┌────────

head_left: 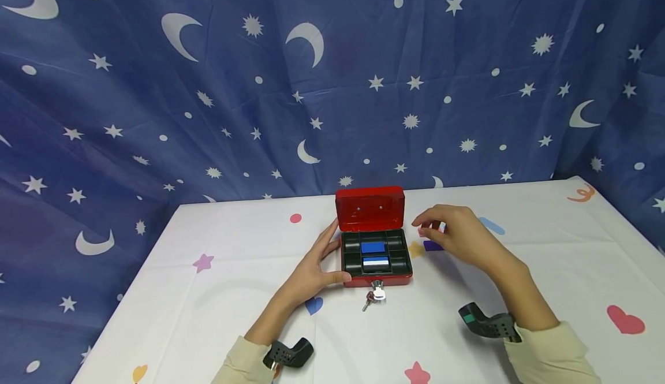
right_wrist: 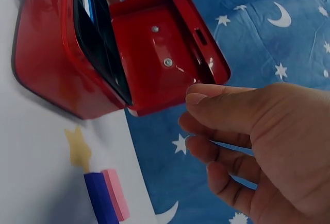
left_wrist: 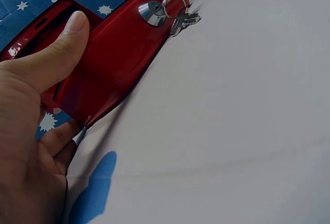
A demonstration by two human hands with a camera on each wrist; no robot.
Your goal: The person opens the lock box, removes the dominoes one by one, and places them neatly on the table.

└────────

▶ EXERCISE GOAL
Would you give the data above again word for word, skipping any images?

▶ TASK SOLUTION
head_left: 
right_wrist: 
left_wrist: 
A demonstration by two human hands with a camera on each wrist; no robot.
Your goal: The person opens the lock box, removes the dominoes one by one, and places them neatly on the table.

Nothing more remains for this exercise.